Progestin modulation of c-fos and prolactin gene expression in the human endometrium

Abstract

Objective: To evaluate the influence of the menstrual cycle and the effects of medroxyprogesterone acetate (MPA) on the expression of the protooncogene c-fos and of prolactin (PRL) in the human endometrium in vivo.

Design: Double-blind, placebo-controlled trial.

Setting: Healthy volunteers in an academic research environment.

Patient(s): Regularly cycling women who were not taking hormonal medication.

Intervention(s): Medroxyprogesterone acetate (10 mg/d) or placebo was given for 10 days. Endometrial and blood samples were collected 8-12 hours after the last dose.

Main outcome measure(s): Immunohistochemical localization of PRL and c-fos in the endometrium, PRL and c-fos messenger RNA levels in the endometrium, and E2 and progesterone levels in the serum.
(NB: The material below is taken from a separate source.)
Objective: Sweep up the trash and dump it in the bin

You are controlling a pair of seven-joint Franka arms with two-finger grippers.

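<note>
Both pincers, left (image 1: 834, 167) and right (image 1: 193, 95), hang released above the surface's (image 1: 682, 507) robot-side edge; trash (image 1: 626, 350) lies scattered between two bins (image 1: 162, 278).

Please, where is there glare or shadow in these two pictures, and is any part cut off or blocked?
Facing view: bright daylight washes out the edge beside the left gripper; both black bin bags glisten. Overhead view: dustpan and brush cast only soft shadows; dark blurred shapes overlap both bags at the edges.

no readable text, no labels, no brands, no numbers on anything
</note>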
Result(s): Immunoreactive c-fos was concentrated in the nucleus of stromal cells and was observed in a higher proportion of proliferative endometrial specimens compared with secretory specimens from placebo or MPA-treated patients. The levels of c-fos messenger RNA were greatly reduced in the secretory endometrium regardless of treatment with placebo or MPA, compared with the proliferative endometrium. The c-fos gene expression correlated positively with the serum E2 levels (r = 0.56) and inversely with the progesterone/E2 ratio (r = -0.56). The endometrial PRL gene expression (messenger RNA and protein) was rare in the proliferative samples, increased from the early to the mid and late secretory samples, and was increased markedly after treatment with MPA compared with placebo.

Conclusion(s): The differentiation of secretory endometrium is accompanied by decreased c-fos and increased PRL gene expression. The inhibition of c-fos gene expression may contribute to the antiproliferative effect of progestins on the endometrium.